Analysis  |  By John Commins  
   April 10, 2024

The new technology provides a better tool to evaluate age-related macular degeneration and other retinal diseases.

Another day, another reminder that artificial intelligence in healthcare is gathering momentum.

A new study from the National Institutes of Health finds that AI takes high-resolution images of the cells in the back of the eye that are processed 100 times faster than when done manually and with a 3.5-fold improvement in image contrast.

Ultimately, researchers say, this new technology will provide a better tool to evaluate age-related macular degeneration and other retinal diseases.

"Artificial intelligence helps overcome a key limitation of imaging cells in the retina, which is time," Johnny Tam, PhD, leader of the Clinical and Translational Imaging Section at NIH's National Eye Institute, says in an NIH media release.

Tam and his team are developing adaptive optics (AO) to improve imaging using new optical coherence tomography (OCT) that is noninvasive, fast, painless, and available in most eye clinics.

"Adaptive optics takes OCT-based imaging to the next level," Tam says. "It's like moving from a balcony seat to a front row seat to image the retina. With AO, we can reveal 3D retinal structures at cellular-scale resolution, enabling us to zoom in on very early signs."
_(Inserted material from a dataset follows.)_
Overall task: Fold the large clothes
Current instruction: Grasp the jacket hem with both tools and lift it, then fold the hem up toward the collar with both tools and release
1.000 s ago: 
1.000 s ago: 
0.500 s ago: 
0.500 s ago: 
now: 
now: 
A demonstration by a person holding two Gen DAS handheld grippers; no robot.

Tam's work targets the retinal pigment epithelium (RPE), a layer of tissue behind the retina that is of particular interest to researchers because many diseases of the retina occur when the RPE breaks down.

Overcoming the Speckle

Imaging RPE cells with AO-OCT are susceptible to a complication called speckle, which Tam says interferes with AO-OCT much like clouds interfere with aerial photography. Currently, clinicians must repeatedly take images until the speckle shifts and allows different parts of the cells to become visible. Clinicians must then piece together the images to create an image of the RPE cells that is speckle-free, a long and laborious process when done manually.

Tam and his team created an AI-based deep learning algorithm called parallel discriminator generative adverbial network (P-GAN) that processed 6,000 manually analyzed AO-OCT-acquired RPE images, each paired with its corresponding speckled original. The network was trained to identify and recover speckle-obscured cellular features. 
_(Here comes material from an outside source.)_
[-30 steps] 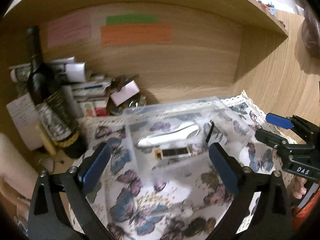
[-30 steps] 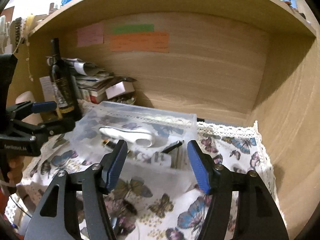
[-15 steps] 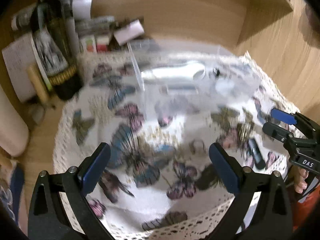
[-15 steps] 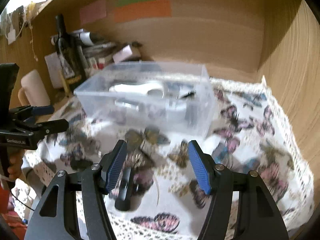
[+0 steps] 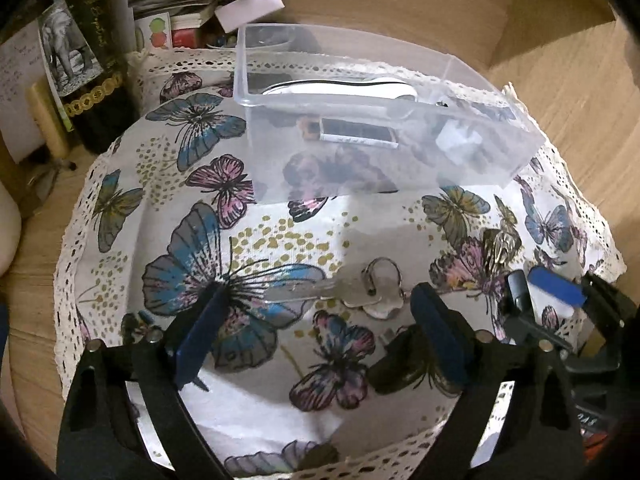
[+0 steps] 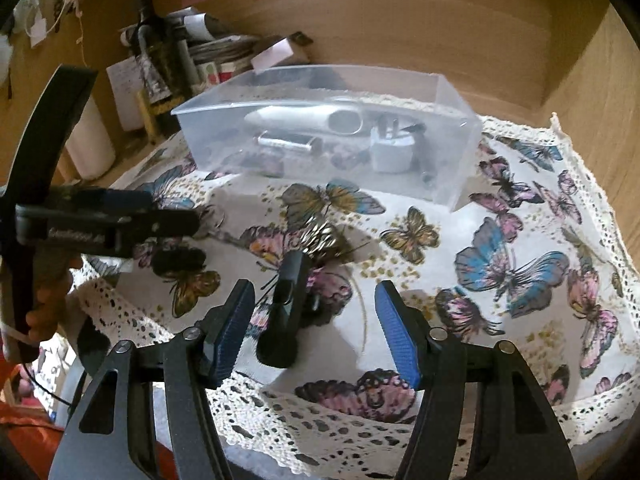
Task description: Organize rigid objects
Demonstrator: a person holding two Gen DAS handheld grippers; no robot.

When tested on new images, P-GAN successfully de-speckled the RPE images, recovering cellular details. With one image capture, it generated results comparable to the manual method, which required the acquisition and averaging of 120 images.

With performance metrics that assess things like cell shape and structure, P-GAN outperformed other AI techniques, and NIH researchers say P-GAN reduced the processing time 100-fold, while producing images with contrast that was 3.5 greater than before.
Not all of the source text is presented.